We know that some of our readers aren’t a proponent of us bringing up social justice causes in our articles, but frankly it would be neglecting our duty as journalists if we didn’t, so we will do it here as well.

Social justice issues are important and The Express staff covers them because our basic sense of humanity compels us to cover these issues and stand in solidarity with BIPOC and LGBTQ+ communities who have been marginalized throughout history. While this coverage might not appeal to the blindness that being white affords some people, there are undeniable issues that are going on in our world that people not only care about but need to be made aware of. We are not polluting young minds: we are sharing a story and raising awareness. It astonishes us that some people think the minds of our readers are so malleable that anything we report or say is taken as good as Gospel, and we want to assure everyone that our reporting is done to raise awareness, and not impose propaganda on readers.    

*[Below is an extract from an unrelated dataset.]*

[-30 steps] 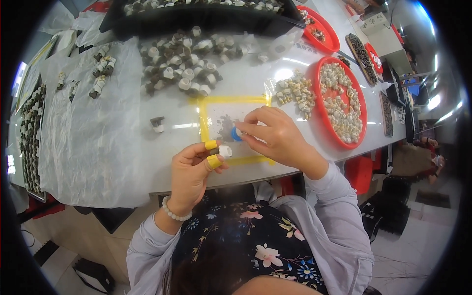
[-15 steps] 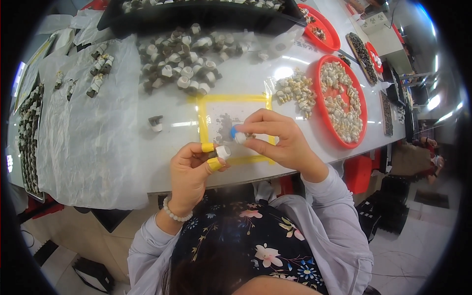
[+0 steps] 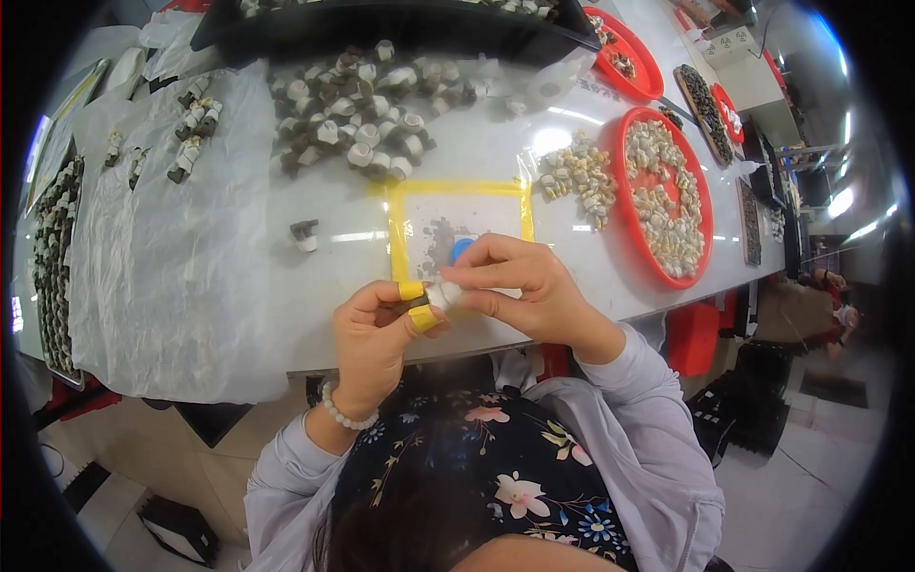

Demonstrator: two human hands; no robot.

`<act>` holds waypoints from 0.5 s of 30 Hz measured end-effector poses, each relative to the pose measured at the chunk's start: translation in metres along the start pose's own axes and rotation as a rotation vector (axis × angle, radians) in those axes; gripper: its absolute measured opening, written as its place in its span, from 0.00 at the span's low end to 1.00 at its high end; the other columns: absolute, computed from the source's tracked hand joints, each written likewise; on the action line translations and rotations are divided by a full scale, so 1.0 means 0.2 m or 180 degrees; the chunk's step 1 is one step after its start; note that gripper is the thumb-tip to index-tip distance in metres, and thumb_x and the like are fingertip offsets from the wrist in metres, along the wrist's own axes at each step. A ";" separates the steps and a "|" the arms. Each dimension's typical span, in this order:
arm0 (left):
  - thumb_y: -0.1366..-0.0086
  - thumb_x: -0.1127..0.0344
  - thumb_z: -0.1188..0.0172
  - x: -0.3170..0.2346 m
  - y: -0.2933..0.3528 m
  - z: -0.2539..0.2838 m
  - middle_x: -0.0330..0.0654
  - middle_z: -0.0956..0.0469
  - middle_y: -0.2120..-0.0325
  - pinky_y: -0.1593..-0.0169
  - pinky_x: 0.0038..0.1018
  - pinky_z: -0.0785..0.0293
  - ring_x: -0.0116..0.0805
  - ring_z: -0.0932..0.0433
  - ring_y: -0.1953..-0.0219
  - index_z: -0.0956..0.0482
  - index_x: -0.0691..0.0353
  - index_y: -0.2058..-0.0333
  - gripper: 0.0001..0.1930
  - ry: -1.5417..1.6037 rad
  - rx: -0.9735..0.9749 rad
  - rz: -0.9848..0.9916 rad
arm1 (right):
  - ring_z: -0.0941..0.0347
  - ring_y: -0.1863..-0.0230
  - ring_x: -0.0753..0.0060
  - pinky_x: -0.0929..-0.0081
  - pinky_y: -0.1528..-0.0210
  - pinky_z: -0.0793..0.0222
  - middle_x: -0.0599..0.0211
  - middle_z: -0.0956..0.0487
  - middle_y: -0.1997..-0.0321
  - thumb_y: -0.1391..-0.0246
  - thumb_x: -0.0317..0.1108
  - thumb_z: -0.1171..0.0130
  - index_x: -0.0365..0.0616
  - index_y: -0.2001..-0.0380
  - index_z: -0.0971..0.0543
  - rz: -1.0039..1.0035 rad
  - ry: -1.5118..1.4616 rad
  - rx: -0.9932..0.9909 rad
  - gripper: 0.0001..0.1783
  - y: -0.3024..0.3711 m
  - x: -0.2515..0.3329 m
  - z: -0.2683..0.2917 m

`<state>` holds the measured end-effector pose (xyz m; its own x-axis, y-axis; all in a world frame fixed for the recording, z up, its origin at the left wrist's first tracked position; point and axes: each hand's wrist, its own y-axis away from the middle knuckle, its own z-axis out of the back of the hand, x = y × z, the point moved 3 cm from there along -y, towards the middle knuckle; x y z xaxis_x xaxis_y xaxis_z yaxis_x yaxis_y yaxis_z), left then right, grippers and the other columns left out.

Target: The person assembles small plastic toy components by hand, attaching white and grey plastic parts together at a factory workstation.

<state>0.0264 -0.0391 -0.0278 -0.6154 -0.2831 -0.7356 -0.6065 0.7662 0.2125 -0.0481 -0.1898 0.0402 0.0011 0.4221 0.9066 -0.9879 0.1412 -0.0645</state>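
My left hand (image 3: 372,329), with yellow tape around thumb and forefinger, pinches a small white-and-dark-brown figurine piece (image 3: 420,300). My right hand (image 3: 529,286) is closed in a pinch on a small white piece (image 3: 444,294), which meets the end of the left hand's piece. Its far side is hidden by my right fingers. Both hands are over the near side of a yellow-taped rectangle (image 3: 396,234) on the white table. Just beyond my right fingertips shows a round blue thing (image 3: 462,249), partly covered. A single white-and-brown piece (image 3: 304,234) lies to the left.
A heap of white-and-brown pieces (image 3: 357,119) spreads before a black bin (image 3: 400,30). On the right, small cream-coloured pieces (image 3: 579,179) lie beside a red tray (image 3: 624,214) of similar ones. Plastic sheeting (image 3: 181,286) with several figurines covers the left.
My right hand has moved left and slightly nearer, bringing its white piece up against the piece in my left hand. The left hand keeps its hold almost in place.
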 end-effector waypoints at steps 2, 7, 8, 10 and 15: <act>0.46 0.79 0.40 0.00 0.01 0.00 0.47 0.22 0.69 0.66 0.24 0.24 0.34 0.21 0.70 0.27 0.71 0.64 0.10 -0.0077 -0.0014 0.0007 | 0.28 0.67 0.70 0.79 0.65 0.33 0.63 0.25 0.67 0.57 0.23 0.39 0.40 0.61 0.21 0.0025 0.0068 0.0022 0.15 0.01 0.00 -0.01; 0.46 0.79 0.40 0.01 0.00 0.00 0.47 0.22 0.71 0.68 0.23 0.24 0.33 0.21 0.73 0.27 0.71 0.65 0.09 -0.0101 -0.0107 -0.0027 | 0.27 0.69 0.69 0.79 0.67 0.32 0.62 0.25 0.68 0.57 0.22 0.40 0.40 0.61 0.21 0.0231 0.0244 -0.0090 0.16 0.01 0.01 -0.01; 0.46 0.79 0.40 0.01 0.00 -0.01 0.47 0.22 0.71 0.68 0.23 0.24 0.33 0.21 0.73 0.27 0.71 0.65 0.09 -0.0101 -0.0065 -0.0025 | 0.27 0.69 0.69 0.79 0.67 0.32 0.62 0.25 0.68 0.57 0.22 0.40 0.40 0.61 0.21 0.0230 0.0270 -0.0124 0.16 0.01 0.00 -0.02; 0.46 0.79 0.40 0.00 0.00 -0.01 0.47 0.22 0.71 0.70 0.23 0.25 0.33 0.22 0.74 0.27 0.70 0.66 0.08 -0.0221 -0.0133 -0.0023 | 0.27 0.68 0.68 0.78 0.66 0.32 0.62 0.25 0.68 0.57 0.22 0.40 0.39 0.61 0.21 0.0286 0.0047 -0.0159 0.15 0.02 -0.01 -0.02; 0.46 0.78 0.40 -0.01 -0.02 -0.01 0.47 0.22 0.72 0.72 0.22 0.26 0.33 0.23 0.76 0.28 0.68 0.66 0.08 -0.0190 -0.0023 0.0116 | 0.27 0.67 0.68 0.77 0.64 0.32 0.61 0.24 0.67 0.56 0.24 0.40 0.38 0.59 0.22 0.0162 -0.0078 -0.0048 0.16 0.03 -0.01 0.00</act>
<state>0.0282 -0.0433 -0.0256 -0.6062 -0.2201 -0.7642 -0.5881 0.7710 0.2444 -0.0544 -0.1909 0.0378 -0.0530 0.4069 0.9119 -0.9841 0.1336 -0.1168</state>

So The Express will continue to publish stories about the LGBTQ community- not solely because of newsworthiness but because we recognize the importance of diversity and inclusion. If you disagree with that, no need to read our stories because we will not ignore a whole community because of a minority of homophobic people, just to make you comfortable. Our job is not to tailor our journalism to your personal comfort level, and certainly not to your ignorance. It is to write about what is newsworthy, of which social justice causes are. We recognize free speech and you are more than welcome to submit editorials, assuming you are not using that opportunity to discriminate and spread hateful, outdated and harmful viewpoints. While we have many different writers, they tend to be liberal, so we encourage conservatives to submit articles for publication.

Please do not take this as an attack on individual free speech rights, but DO NOT impose hateful ideals on the readers of OUR COMMUNITY.